[EXERCISE INSTRUCTIONS] The listing below is to be copied exactly, with pictures excluded.

[MATERIAL PROVIDED]

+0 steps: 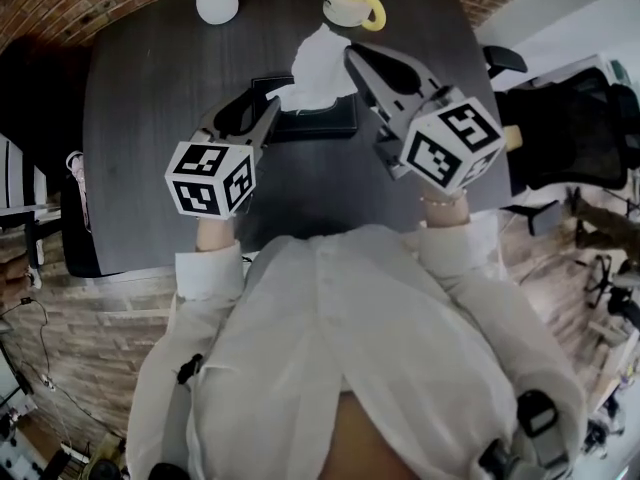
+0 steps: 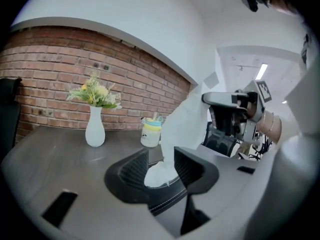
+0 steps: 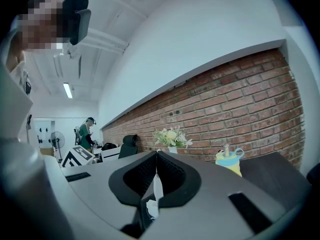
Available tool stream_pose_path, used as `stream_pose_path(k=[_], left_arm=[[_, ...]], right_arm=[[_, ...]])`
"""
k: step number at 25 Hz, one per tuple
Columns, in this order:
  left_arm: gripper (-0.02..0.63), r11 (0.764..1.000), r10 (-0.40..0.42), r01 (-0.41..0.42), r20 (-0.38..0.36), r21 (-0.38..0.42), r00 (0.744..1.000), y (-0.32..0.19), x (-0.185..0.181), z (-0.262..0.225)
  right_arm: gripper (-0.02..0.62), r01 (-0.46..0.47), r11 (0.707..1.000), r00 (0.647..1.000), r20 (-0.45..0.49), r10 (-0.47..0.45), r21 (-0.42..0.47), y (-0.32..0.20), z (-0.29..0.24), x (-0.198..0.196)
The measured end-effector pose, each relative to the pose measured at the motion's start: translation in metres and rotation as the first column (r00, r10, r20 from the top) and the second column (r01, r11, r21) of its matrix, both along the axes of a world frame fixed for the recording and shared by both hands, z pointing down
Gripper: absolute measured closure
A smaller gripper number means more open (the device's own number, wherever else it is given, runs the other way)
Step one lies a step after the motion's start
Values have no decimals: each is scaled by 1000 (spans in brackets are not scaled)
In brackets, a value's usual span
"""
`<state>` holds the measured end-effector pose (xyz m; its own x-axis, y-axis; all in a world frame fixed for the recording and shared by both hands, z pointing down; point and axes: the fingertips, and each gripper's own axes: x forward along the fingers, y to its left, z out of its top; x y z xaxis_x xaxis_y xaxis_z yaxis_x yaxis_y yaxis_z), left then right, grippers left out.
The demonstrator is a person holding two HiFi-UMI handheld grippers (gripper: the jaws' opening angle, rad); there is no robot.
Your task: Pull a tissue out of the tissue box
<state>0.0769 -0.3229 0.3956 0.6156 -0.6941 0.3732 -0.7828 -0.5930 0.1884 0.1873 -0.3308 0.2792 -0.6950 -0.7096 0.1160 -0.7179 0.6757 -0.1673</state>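
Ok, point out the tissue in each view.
Head view: tissue top centre, above the tissue box.
Left gripper view: tissue centre, between the open left tongs.
Right gripper view: tissue low centre, pinched in the right tongs.
Shared landmark: the white vase.

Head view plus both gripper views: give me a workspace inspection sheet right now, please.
Surface: dark table, wood grain.
Job's things: black tissue box; white tissue drawn up out of it.
Clutter: white vase with flowers, yellow cup, at the far edge.
Grippers: right gripper jaws shut on the tissue; left gripper jaws open, at the box.
Cables: one cable on the floor, left of the table.
Surroundings: brick wall, office chairs.
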Motion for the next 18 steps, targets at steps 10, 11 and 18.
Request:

[SOLVED PROBLEM]
+0 steps: 
+0 steps: 
+0 steps: 
Available tool stream_pose_path, used as `stream_pose_path(k=[_], left_arm=[[_, ...]], right_arm=[[_, ...]])`
"""
k: step number at 25 Hz, one per tuple
Columns, in this order:
  left_arm: gripper (-0.02..0.63), r11 (0.764..1.000), r10 (-0.40..0.42), r01 (-0.41..0.42), r20 (-0.38..0.36), r21 (-0.38..0.42), r00 (0.744..1.000), y (-0.32..0.19), x (-0.185..0.181), z (-0.262..0.225)
  right_arm: gripper (-0.02..0.62), r01 (-0.46..0.47), r11 (0.707..1.000), r00 (0.647..1.000), r20 (-0.45..0.49), r10 (-0.47..0.45), r21 (-0.42..0.47), y (-0.32..0.20), z (-0.29..0.24), x (-0.198..0.196)
The measured end-effector pose, each relative to the pose measured at the motion's start: translation in metres and rotation as the first column (r00, r10, r20 from the top) and the second column (r01, r11, r21) of its matrix, both along the axes of a world frame fixed for the recording and shared by both hands, z pointing down
Gripper: absolute measured closure
A smaller gripper number means more open (the device's own number, wherever else it is given, runs the other way)
Step one lies a step after the motion's start
Values have no decimals: each is scaled by 1000 (spans in brackets are not scaled)
In brackets, a value's usual span
"""
`<state>` holds the measured end-effector pose (xyz m; its own x-axis, y-axis; all in a world frame fixed for the recording and shared by both hands, z pointing down; point and axes: the fingertips, and each gripper's own axes: x forward along the fingers, y to its left, z out of its top; x y z xaxis_x xaxis_y xaxis_z yaxis_x yaxis_y yaxis_z), left then right, grippers left out.
The demonstrator is a person holding two HiFi-UMI handheld grippers (gripper: the jaws' opening angle, rad); there is no robot.
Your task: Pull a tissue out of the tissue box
<state>0.0769 -0.3229 0.3956 0.6156 -0.6941 0.3732 -0.7828 -0.5930 0.1884 0.1873 -0.3308 0.2792 -0.6950 -0.7096 0.1160 -0.7179 0.6757 -0.1673</state>
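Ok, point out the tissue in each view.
Head view: tissue top centre, above the tissue box.
Left gripper view: tissue centre, between the open left tongs.
Right gripper view: tissue low centre, pinched in the right tongs.
Shared landmark: the white vase.

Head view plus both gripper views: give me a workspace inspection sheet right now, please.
Surface: dark table, wood grain.
Job's things: black tissue box; white tissue drawn up out of it.
Clutter: white vase with flowers, yellow cup, at the far edge.
Grippers: right gripper jaws shut on the tissue; left gripper jaws open, at the box.
Cables: one cable on the floor, left of the table.
Surroundings: brick wall, office chairs.
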Motion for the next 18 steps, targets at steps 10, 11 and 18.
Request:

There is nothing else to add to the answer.